WORK TASK: Reproduce every line of the listing as written, apart from the pictures.

········

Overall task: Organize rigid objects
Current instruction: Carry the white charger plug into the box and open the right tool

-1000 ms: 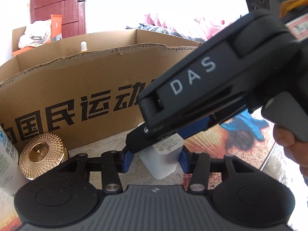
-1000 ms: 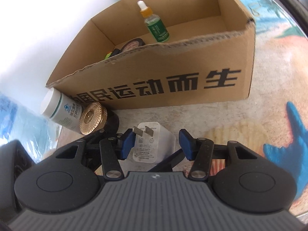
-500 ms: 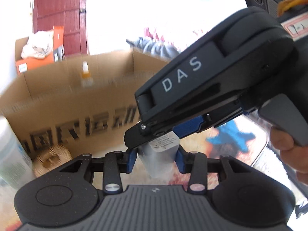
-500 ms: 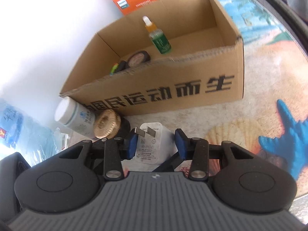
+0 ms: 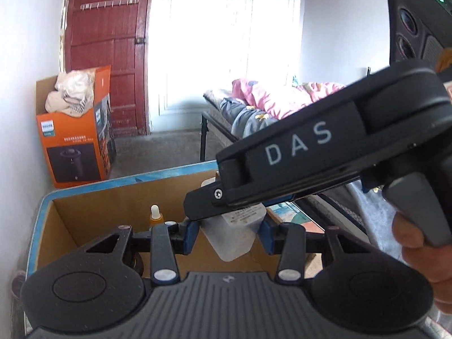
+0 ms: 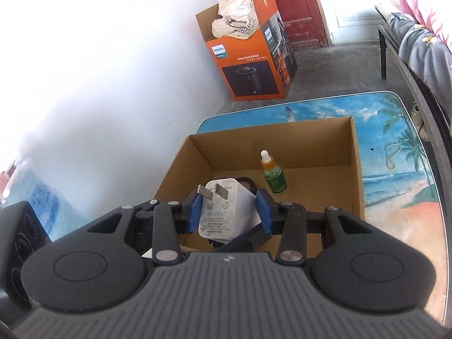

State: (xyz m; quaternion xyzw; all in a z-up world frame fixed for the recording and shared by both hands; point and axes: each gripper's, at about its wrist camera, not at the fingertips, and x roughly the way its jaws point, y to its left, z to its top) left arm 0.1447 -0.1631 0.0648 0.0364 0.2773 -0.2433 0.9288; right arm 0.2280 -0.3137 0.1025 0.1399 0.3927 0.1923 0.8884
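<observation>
A white plug charger (image 6: 223, 212) with two metal prongs is gripped between the blue pads of both grippers at once. My right gripper (image 6: 228, 212) is shut on it from above, and my left gripper (image 5: 227, 233) is shut on it crosswise; the charger (image 5: 231, 234) shows in the left wrist view under the right gripper's body. Both hold it in the air over the open cardboard box (image 6: 357, 175). A green dropper bottle (image 6: 273, 175) stands upright inside the box (image 5: 67, 226); it also shows in the left wrist view (image 5: 156, 217).
The box sits on a beach-print table (image 6: 401, 152). A dark round item (image 6: 245, 182) lies in the box behind the charger. An orange Philips carton (image 6: 248, 65) stands on the floor by a red door (image 5: 107, 56). A bed (image 5: 268, 104) is to the right.
Both grippers have lifted the charger from the table in front of the box up and over its front wall, so it now hangs above the box interior.
</observation>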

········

FINAL ANSWER:
Overall task: Organize rigid objects
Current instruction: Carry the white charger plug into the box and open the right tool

-1000 ms: 
-1000 ms: 
-500 ms: 
-500 ms: 
+0 ms: 
+0 ms: 

State: (xyz m; quaternion xyzw; all in a z-up world frame fixed for the recording and shared by both hands; point and axes: each gripper's, at about its wrist camera, not at the fingertips, and x roughly the way its jaws point, y to its left, z to its top) left arm 0.1447 -0.1631 0.0648 0.0364 0.2773 -0.2433 0.9288; right arm 0.2280 -0.3137 0.1025 0.1399 0.3927 0.1923 0.8884
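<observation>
A white plug charger (image 6: 223, 212) with two metal prongs is gripped between the blue pads of both grippers at once. My right gripper (image 6: 228, 212) is shut on it from above, and my left gripper (image 5: 227, 233) is shut on it crosswise; the charger (image 5: 231, 234) shows in the left wrist view under the right gripper's body. Both hold it in the air over the open cardboard box (image 6: 357, 175). A green dropper bottle (image 6: 273, 175) stands upright inside the box (image 5: 67, 226); it also shows in the left wrist view (image 5: 156, 217).
The box sits on a beach-print table (image 6: 401, 152). A dark round item (image 6: 245, 182) lies in the box behind the charger. An orange Philips carton (image 6: 248, 65) stands on the floor by a red door (image 5: 107, 56). A bed (image 5: 268, 104) is to the right.
Both grippers have lifted the charger from the table in front of the box up and over its front wall, so it now hangs above the box interior.
</observation>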

This answer requires nothing else.